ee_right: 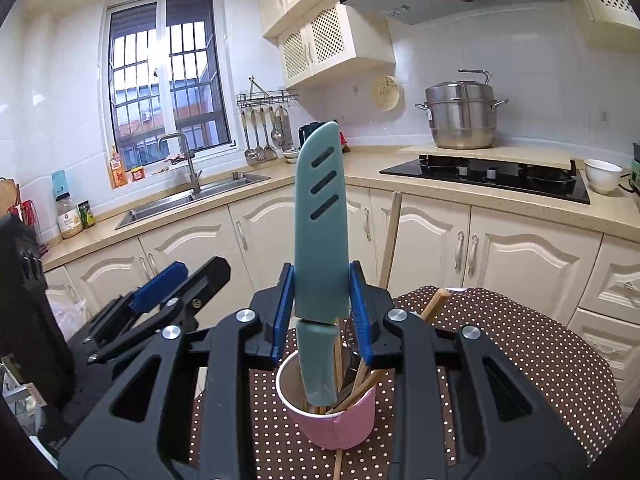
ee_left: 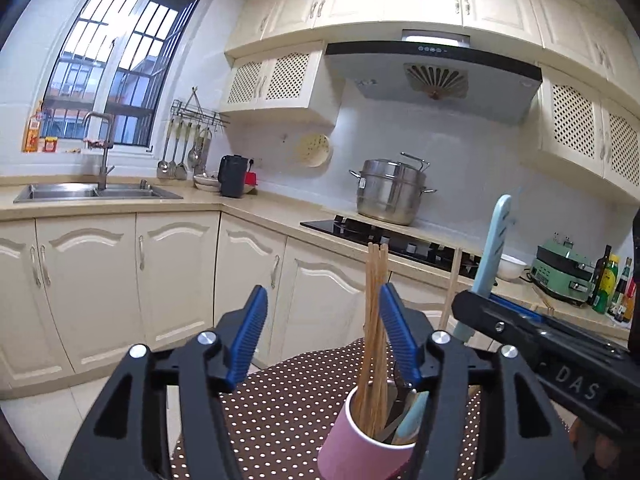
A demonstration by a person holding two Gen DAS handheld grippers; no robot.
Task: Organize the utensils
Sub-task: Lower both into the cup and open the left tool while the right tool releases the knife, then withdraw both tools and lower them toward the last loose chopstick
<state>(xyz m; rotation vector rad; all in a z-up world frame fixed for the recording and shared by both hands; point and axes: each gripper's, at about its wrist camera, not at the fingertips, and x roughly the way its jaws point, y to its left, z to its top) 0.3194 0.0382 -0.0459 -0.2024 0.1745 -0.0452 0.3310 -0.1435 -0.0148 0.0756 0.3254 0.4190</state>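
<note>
While upright in the pink cup (ee_right: 332,420), teal sheathed knife (ee_right: 320,216) shows three slots

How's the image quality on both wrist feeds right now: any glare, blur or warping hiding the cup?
Left wrist view: strong fisheye bending of cabinets, window panes blown out, the pink paper cup sharp but half hidden behind a jaw. Right wrist view: same warping, dark corners, the teal sheathed knife crisp in the right gripper, no glare on the cup.
</note>
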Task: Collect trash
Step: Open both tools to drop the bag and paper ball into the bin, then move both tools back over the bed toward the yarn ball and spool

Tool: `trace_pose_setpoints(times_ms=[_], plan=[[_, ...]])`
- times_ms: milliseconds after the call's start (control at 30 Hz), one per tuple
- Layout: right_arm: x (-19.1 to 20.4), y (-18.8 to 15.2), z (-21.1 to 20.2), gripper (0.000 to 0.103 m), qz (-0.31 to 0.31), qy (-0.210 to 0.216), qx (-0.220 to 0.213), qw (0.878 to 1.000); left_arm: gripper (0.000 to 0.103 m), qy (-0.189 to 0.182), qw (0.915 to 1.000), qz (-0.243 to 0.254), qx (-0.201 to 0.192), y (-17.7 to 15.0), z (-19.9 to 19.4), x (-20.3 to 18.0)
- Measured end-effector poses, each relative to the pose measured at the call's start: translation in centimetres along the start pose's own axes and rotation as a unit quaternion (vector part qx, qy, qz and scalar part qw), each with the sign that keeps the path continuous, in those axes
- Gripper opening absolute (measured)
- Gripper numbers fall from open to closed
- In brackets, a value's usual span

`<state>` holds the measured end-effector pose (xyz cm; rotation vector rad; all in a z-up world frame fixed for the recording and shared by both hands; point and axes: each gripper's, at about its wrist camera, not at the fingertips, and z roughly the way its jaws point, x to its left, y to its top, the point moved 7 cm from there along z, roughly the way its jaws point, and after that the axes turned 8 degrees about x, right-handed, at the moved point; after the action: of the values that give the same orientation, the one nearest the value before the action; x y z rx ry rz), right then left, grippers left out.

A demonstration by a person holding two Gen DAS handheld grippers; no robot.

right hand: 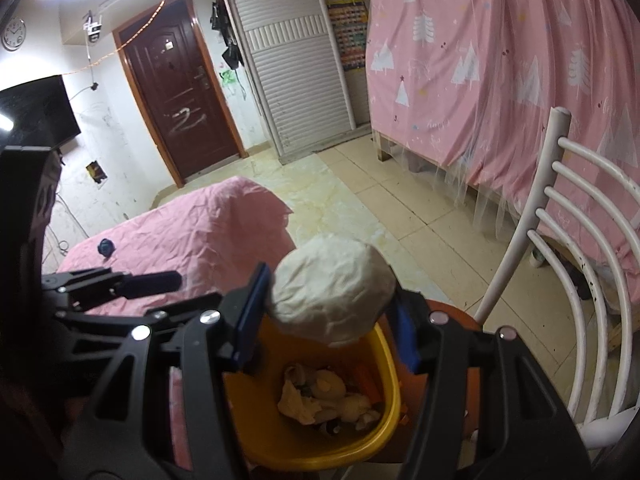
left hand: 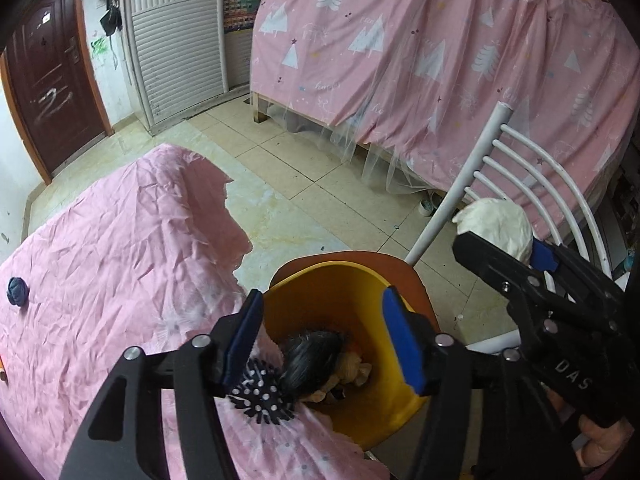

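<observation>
A yellow bin (left hand: 340, 300) sits on a brown chair seat, holding crumpled paper and scraps (right hand: 320, 396). My left gripper (left hand: 324, 340) is open above the bin's left side; a black spiky ball (left hand: 262, 394) and a dark wad (left hand: 312, 360) lie just below its left finger, apart from the pads. My right gripper (right hand: 328, 320) is shut on a crumpled white paper ball (right hand: 332, 288) and holds it over the bin (right hand: 384, 412). It also shows in the left wrist view (left hand: 496, 224). A small dark blue wad (left hand: 17, 290) lies on the pink cloth.
A pink-covered table (left hand: 120, 260) lies left of the bin. A white chair back (right hand: 568, 264) rises to the right. A pink curtained bed (left hand: 440, 60), a white wardrobe (left hand: 176, 40) and a brown door (left hand: 48, 80) stand beyond the tiled floor.
</observation>
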<state>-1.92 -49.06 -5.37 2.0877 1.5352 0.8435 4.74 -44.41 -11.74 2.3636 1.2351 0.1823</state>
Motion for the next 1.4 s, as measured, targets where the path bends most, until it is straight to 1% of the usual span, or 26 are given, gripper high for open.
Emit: trace_pose_setpoints(times_ms=[333,400,500,700,1033,1233,1400], plan=[[1.4,-0.6,1.7,0.054,-0.007,0.008,0.023,1.000,0.054,0.011,0.9996,-0.021,-0.018,0.0,-2.1,3.3],[1.9,-0.6,1.9,0.065,-0.011,0.008,0.026,1.000,0.056,0.015,0.9994,-0.023,-0.023,-0.2,-2.5,4.1],[2.5,-0.4,2.0,0.066,-0.015,0.008,0.027,0.999,0.058,0.019,0.9989,-0.031,-0.028,-0.4,-3.3,5.4],[4.8,0.3,2.4,0.066,-0.028,0.014,0.028,0.999,0.059,0.032,0.9972,-0.053,-0.042,-1.1,-5.0,8.8],[12.0,1.8,4.1,0.066,-0.077,0.042,0.033,0.996,0.060,0.062,0.9911,-0.101,-0.059,-2.5,-7.8,15.9],[16.9,2.2,5.5,0.066,-0.109,0.068,0.040,0.991,0.060,0.089,0.9844,-0.138,-0.063,-4.0,-9.3,20.7],[20.8,2.4,6.6,0.066,-0.138,0.089,0.047,0.985,0.060,0.114,0.9770,-0.169,-0.062,-5.7,-10.4,24.6]])
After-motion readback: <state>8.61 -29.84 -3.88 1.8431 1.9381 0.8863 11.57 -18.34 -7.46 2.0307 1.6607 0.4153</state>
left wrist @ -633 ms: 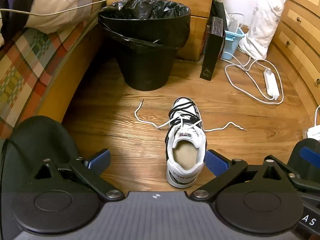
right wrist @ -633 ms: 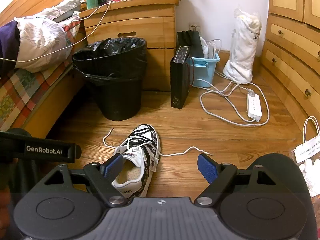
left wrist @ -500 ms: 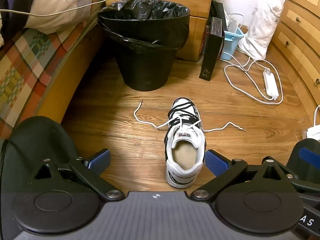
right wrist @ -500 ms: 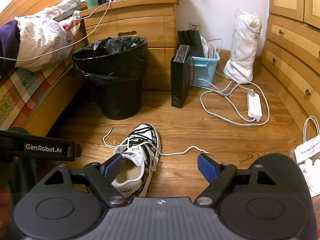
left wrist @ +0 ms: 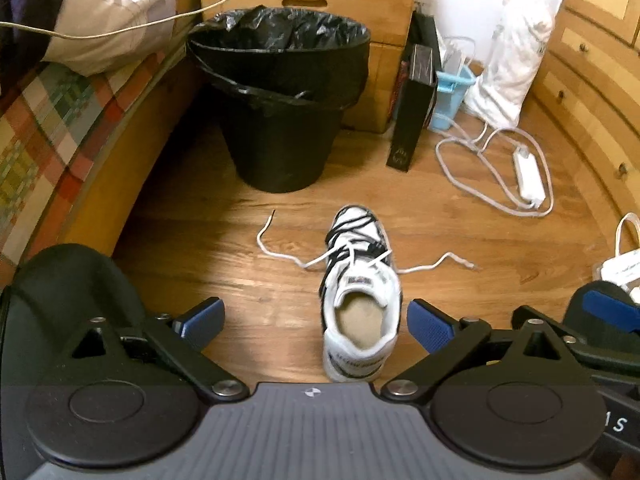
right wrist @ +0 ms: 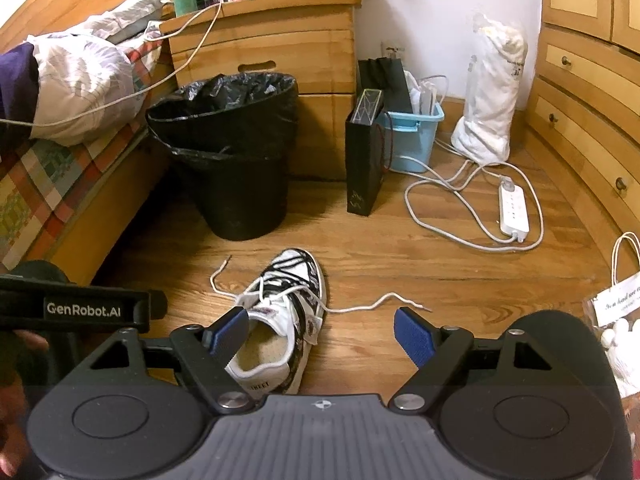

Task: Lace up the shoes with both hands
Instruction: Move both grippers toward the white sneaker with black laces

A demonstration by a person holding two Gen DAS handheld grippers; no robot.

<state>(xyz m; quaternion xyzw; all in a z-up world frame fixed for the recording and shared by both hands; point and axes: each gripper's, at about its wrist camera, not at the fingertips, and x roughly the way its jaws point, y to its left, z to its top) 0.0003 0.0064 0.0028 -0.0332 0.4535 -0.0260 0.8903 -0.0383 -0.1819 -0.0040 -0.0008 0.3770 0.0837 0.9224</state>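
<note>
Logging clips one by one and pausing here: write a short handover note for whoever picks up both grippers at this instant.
Left gripper: fingers open, empty, held above the floor behind the shoe's heel.
Right gripper: fingers open, empty, just to the shoe's right.
The sneaker stands upright on the wood floor, toe toward the black bin.
Done: laces are threaded through the eyelets.
Left: both ends lie loose, the left lace end and the right lace end, untied. Take one in each gripper, tighten and tie.

1. The left wrist view looks forward and down, from near, behind the shoe (left wrist: 360, 300).
2. The right wrist view sits further right, sharing the shoe (right wrist: 280, 324) and far bin (right wrist: 228, 152).
</note>
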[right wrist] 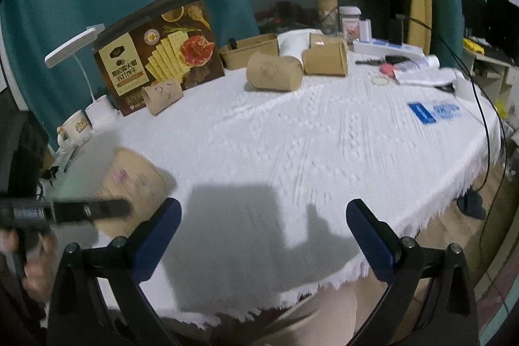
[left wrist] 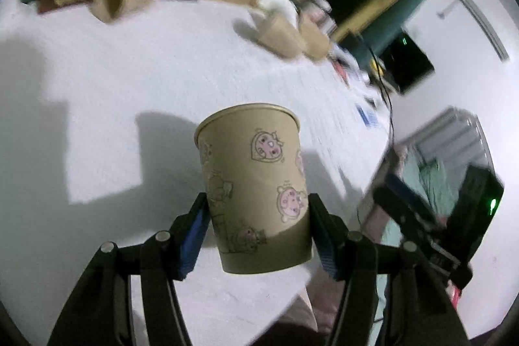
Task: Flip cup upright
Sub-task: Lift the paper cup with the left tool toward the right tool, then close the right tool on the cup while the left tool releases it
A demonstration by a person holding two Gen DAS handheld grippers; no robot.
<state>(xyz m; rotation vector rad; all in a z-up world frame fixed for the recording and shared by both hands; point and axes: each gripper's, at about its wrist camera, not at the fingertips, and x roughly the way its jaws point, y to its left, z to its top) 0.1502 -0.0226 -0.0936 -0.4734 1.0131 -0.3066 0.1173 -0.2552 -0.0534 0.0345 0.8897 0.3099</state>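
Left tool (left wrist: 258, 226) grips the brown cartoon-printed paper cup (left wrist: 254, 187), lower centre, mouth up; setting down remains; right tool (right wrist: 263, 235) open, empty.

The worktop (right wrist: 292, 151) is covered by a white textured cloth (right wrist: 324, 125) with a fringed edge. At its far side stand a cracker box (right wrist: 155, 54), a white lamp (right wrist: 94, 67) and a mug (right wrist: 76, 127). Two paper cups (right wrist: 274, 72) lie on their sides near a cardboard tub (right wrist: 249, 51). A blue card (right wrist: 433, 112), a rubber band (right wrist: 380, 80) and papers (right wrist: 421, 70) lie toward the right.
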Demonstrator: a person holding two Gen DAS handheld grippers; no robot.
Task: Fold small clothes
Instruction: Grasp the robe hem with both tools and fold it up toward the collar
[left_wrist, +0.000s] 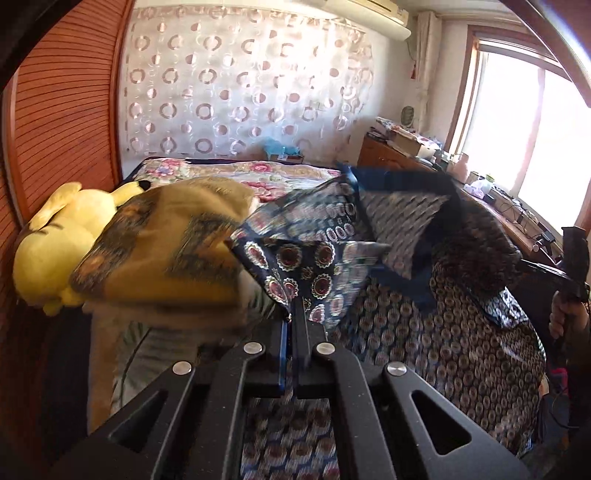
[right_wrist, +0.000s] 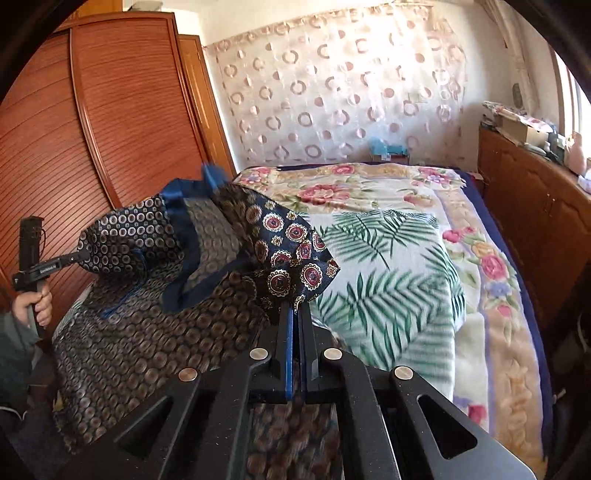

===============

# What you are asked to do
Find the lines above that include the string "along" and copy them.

# Reply to the task
- Measured end-effector poses, each relative to the pose measured at the call's start: translation in centimetres along the start pose's own axes and rotation as a unit quaternion (vector part qx, qy, qz and scalar part qw), each with the sign that keeps the path continuous, in those axes
`<state>` holds the measured end-effector pose (xyz cm; rotation vector rad; all in a z-up world frame fixed for the recording and shared by both hands; point and axes: each gripper's, at about its wrist camera, not at the fingertips, and z roughly the way its jaws point, x to its left, y to its top, the point moved 7 cm from there along z, roughly the way its jaws point, and after that the axes turned 8 degrees about x, right-handed, at the moved point; after the action: of the values that give the same orientation, the one nearest the value before the action; x y z rx ry rz), right then left, grippers left out.

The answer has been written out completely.